Sunday, May 1, 2011

***A Jeff Bridges Retrospective- “Stick It” (Yes, Stick It)- A Film Review



Click on the headline to link to a Wikipedia entry for Stick It, starring Jeff Bridges.

DVD Review

Stick It, starring Jeff Bridges, Missy Peregrym, Touchstone Films,2006


Over the past year or so, since he won the Academy Award for best actor for his role as broken down country singer/songwriter Bad Blake in Crazy Hearts I have been reviewing the cinematic work of Jeff Bridges as his films have come into my hands. Most of my reviews have been positive reflecting the very real talent and flare that Jeff Bridges brings to the movies. That said, I am at a lost for why he did the film under review, Stick It, that while marginally entertaining at times is an incredible waste of his time and talent. Now I am not, and never have been, privy to the decisions that actors make about taking on scripts. Maybe they see something in the plot line, maybe they are looking for something a little edgy, or maybe just for the dough, not an unimportant consideration in fickle movie land. But now I can add Jeff Bridges to the vast number of very talented actors that have been in “turkeys”, for whatever reason.
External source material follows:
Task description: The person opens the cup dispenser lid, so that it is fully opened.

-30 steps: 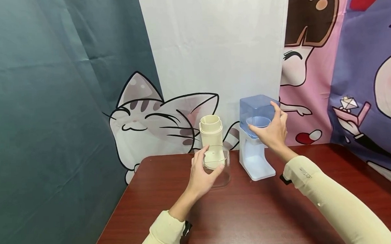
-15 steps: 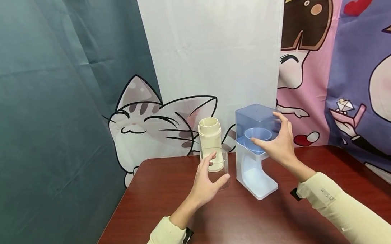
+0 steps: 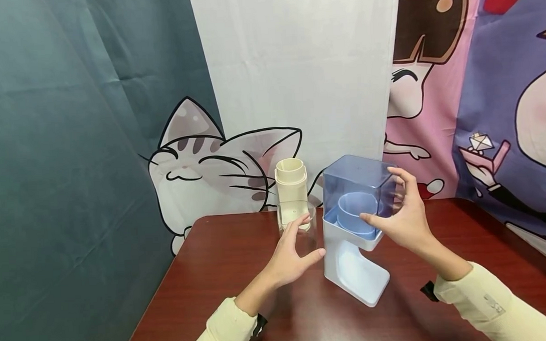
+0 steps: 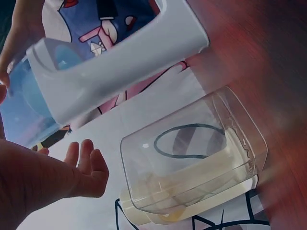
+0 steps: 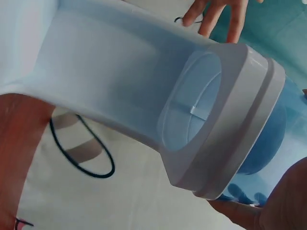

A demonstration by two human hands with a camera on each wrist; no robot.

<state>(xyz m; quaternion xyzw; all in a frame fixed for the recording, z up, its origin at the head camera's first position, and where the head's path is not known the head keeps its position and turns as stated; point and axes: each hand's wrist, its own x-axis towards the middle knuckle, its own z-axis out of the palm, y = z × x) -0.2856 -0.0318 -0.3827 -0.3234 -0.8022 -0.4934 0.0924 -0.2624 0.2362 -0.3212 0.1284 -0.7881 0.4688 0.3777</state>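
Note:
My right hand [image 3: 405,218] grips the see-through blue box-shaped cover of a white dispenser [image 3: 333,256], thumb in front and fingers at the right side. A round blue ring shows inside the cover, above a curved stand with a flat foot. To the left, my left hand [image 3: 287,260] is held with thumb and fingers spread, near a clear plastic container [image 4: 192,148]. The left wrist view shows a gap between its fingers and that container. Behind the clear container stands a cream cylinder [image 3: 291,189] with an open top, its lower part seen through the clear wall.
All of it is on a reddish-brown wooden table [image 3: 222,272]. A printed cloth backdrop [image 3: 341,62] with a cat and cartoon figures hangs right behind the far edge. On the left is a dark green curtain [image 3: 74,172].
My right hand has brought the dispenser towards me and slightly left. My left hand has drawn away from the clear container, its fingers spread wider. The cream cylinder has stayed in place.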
Strangely, it is not the subject matter, the trials and tribulation of a troubled, ex- or maybe not so ex- gymnast (Haley Graham, played by Missy Peregrym) trying tot find her place in the world, the non-monastic gymnastics training world that is off here but the subtext that the teenage rebellion of a gymnast attempting to dramatically change the way the sport is conducted has enough energy to fill an hour and one half film. It really doesn’t since an amazing amount of time is spent in various clips of gym activity. And Jeff Bridges as a washed-out (kind of) gym camp owner is in the thick of this thing as Haley’s substitute father/confessor. There are plenty of issues (sexual, physical, psychological) that could have been raised by a close look at the cult-like elite gymnastics world (or any high-level sports training) but none, other than a silly attack on the scoring system, are by a film which decided that it did not want to tackle them and played instead to a kind of campy teenage melodrama. And high talent (although poor gymnast and sage) Jeff Bridges got caught in the middle.